Ночной бой потряс уснувший город, как удар молнии. Жители соседних улиц, разбуженные дьявольской перестрелкой, садились на постели, щелкая зубами от страха. Ни за что на свете они не высунули бы носа наружу. И вот в воздухе, разрываемом выстрелами, прокатился зычный голос соборного колокола: били в набат; странный, нестройный звон напоминал удары молота о наковальню или гул чудовищного котла, по которому яростно колотит палкой мальчишка. Рев колокола, который буржуа не сразу узнали, напугал их еще больше, чем выстрелы; некоторым казалось даже, что они слышат, как по мостовой с грохотом катится бесконечная вереница пушек. Они снова улеглись, забились под одеяло, как будто было опасно сидеть в алькове, в запертой комнате; укрывшись одеялом по самый подбородок, прерывисто дыша, они сжимались в комок, и сползавший на лицо фуляровый платок закрывал им глаза, — а их супруги, лежа рядом, замирали от страха, зарываясь головой в подушки.

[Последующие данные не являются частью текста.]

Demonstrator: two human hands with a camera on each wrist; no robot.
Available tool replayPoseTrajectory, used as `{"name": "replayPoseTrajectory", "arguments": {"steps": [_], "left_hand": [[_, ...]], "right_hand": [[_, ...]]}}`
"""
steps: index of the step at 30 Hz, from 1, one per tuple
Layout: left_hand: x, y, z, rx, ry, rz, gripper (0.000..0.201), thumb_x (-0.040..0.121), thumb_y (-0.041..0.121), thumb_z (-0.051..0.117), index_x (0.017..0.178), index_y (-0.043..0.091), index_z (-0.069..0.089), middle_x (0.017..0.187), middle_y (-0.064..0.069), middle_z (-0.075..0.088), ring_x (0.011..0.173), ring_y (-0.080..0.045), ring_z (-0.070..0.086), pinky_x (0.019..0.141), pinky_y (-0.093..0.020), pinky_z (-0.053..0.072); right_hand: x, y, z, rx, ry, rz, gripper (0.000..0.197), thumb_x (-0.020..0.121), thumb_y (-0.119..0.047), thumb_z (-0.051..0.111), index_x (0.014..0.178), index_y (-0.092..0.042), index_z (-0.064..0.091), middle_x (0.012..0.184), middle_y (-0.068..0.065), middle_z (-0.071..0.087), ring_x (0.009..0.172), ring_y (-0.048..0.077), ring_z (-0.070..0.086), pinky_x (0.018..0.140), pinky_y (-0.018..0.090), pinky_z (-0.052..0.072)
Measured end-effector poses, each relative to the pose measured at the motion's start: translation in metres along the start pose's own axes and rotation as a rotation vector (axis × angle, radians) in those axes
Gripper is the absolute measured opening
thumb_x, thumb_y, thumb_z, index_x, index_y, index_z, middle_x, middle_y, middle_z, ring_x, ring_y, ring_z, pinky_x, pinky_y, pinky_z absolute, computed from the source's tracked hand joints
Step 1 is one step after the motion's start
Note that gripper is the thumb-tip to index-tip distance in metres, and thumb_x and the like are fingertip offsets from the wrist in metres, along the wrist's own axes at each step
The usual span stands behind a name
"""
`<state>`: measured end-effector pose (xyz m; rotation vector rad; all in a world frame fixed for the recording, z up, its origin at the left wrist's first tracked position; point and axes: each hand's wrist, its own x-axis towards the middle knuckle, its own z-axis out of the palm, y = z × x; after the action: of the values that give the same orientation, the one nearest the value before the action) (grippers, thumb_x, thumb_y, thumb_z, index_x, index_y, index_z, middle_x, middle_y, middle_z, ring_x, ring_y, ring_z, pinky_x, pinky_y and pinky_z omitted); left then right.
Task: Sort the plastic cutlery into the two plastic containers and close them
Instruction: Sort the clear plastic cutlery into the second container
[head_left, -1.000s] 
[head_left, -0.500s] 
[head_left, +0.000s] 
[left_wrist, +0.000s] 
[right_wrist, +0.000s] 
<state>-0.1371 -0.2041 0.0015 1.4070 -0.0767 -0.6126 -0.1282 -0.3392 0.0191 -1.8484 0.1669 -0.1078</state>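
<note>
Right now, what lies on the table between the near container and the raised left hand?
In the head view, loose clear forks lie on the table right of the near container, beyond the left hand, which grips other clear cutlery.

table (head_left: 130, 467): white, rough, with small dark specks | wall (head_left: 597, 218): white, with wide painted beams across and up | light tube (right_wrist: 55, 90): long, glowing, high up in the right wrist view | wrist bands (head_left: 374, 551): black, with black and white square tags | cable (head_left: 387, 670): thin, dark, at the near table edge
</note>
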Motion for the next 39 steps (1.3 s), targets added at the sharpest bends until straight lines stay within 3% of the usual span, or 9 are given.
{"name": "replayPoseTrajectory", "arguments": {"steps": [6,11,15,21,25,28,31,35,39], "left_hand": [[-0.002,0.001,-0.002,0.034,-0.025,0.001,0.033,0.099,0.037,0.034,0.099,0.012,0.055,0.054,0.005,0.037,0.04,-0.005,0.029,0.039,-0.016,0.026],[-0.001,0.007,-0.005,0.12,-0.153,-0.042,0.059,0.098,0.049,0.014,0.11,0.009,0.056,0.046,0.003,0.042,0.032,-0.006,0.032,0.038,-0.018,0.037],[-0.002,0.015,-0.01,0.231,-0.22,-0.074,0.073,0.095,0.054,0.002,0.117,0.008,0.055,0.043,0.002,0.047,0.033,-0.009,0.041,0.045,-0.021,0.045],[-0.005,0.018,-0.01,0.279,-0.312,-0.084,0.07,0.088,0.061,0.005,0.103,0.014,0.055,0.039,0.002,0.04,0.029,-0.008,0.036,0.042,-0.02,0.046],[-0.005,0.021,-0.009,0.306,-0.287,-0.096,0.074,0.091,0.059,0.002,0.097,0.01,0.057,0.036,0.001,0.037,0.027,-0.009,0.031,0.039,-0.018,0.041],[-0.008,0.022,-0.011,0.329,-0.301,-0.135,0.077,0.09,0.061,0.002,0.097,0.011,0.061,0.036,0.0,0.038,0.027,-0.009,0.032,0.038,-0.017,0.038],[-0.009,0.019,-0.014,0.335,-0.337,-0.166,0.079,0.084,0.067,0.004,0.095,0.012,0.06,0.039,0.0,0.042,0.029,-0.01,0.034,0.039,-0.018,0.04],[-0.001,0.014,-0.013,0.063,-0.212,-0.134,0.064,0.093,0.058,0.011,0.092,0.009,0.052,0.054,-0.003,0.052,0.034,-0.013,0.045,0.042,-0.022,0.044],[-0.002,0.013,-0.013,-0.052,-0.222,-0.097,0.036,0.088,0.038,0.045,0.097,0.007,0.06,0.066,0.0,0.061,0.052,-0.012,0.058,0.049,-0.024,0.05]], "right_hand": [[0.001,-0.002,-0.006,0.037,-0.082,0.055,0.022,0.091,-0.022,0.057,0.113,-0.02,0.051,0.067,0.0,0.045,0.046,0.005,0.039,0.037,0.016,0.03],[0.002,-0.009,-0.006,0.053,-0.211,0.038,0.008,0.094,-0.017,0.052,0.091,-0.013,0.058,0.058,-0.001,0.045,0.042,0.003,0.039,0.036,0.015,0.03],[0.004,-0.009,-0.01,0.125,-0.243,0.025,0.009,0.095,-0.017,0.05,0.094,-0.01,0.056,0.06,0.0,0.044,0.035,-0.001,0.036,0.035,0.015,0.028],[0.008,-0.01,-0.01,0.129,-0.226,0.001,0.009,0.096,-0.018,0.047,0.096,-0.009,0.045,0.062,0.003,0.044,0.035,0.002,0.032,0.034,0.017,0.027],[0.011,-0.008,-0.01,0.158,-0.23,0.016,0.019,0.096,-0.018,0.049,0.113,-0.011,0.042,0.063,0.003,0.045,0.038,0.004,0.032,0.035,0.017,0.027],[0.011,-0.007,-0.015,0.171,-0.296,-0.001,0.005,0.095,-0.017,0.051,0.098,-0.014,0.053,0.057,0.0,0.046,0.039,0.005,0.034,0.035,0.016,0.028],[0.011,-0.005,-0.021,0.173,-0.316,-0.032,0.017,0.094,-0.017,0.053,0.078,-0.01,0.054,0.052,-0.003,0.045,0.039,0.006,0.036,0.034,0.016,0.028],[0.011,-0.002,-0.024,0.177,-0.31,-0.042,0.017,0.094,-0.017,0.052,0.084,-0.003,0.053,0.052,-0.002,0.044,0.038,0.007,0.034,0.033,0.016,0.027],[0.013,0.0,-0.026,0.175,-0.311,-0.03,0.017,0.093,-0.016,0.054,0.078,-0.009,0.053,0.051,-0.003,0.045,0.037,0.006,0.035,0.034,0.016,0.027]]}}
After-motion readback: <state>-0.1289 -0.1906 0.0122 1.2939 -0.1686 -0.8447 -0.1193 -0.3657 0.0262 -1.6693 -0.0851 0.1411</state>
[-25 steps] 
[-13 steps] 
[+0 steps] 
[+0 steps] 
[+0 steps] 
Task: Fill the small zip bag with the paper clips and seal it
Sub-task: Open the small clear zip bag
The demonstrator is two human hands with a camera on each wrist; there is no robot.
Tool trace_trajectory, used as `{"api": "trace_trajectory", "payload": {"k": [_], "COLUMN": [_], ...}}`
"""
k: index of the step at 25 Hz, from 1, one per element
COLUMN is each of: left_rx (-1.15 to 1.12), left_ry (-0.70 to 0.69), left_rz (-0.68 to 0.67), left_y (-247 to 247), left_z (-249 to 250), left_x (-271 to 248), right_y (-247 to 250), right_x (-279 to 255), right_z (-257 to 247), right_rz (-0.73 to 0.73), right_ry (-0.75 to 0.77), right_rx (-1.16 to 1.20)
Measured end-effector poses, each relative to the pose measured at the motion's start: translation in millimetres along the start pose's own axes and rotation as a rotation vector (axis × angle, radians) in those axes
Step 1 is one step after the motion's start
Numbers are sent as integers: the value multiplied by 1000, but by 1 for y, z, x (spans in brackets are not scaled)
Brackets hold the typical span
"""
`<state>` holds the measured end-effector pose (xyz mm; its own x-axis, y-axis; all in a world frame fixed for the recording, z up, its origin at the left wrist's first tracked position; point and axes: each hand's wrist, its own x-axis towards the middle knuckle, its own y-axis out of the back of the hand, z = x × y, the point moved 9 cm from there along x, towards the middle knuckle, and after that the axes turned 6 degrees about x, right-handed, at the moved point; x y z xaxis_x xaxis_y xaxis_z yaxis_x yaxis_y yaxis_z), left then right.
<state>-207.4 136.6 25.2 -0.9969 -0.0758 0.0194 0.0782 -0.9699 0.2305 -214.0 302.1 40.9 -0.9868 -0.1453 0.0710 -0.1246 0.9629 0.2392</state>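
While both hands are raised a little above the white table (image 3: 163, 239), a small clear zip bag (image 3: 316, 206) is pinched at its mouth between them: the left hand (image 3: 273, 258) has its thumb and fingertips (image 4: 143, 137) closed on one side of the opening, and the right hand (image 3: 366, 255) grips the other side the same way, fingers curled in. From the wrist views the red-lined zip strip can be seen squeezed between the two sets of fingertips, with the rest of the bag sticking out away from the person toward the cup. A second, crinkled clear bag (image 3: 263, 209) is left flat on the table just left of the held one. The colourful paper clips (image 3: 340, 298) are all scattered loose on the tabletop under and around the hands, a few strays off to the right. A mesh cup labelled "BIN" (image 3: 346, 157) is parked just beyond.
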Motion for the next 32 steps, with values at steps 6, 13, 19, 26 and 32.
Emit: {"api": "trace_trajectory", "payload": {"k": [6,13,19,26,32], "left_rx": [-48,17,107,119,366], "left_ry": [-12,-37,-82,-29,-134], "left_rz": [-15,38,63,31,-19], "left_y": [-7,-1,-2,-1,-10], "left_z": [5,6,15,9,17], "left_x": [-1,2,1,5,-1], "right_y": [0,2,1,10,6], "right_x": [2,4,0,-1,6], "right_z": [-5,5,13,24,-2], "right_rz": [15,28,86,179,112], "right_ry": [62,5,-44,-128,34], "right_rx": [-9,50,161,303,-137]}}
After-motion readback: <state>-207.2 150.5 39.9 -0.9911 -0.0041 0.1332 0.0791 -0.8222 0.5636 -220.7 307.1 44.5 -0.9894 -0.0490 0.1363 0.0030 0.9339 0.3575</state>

Национальные гвардейцы, охранявшие укрепления, также услыхали выстрелы. Они прибежали вразброд, по пять-шесть человек, вообразив, что повстанцы пробрались в город каким-нибудь подземным ходом; их нестройный топот взбудоражил тишину улиц. Рудье примчался одним из первых. Но Ругон отослал всех обратно на посты, строго указав, что они не вправе покидать городские ворота. Смущенные его выговором (в панике они действительно оставили ворота без охраны), они помчались тем же путем назад, с еще большим грохотом. Добрый час плассанцам мерещилось, что какое-то обезумевшее полчище проносится из конца в конец по всему городу. Перестрелка, набат, марши, контрмарши национальных гвардейцев, ружья, которые они волочили за собой, как дубины, их ошалелые возгласы во мраке, — все это сливалось в оглушительный гул и гам; казалось, город взят штурмом и отдан на разграбление. Все это доконало несчастных жителей, которые были уверены, что вернулись повстанцы; они ведь предчувствовали, что это последняя ночь, что Плассан к утру провалится сквозь землю или взорвется. Лежа в постели, они ожидали катастрофу, потеряв рассудок от страха, чувствуя, что стены и пол ходят ходуном.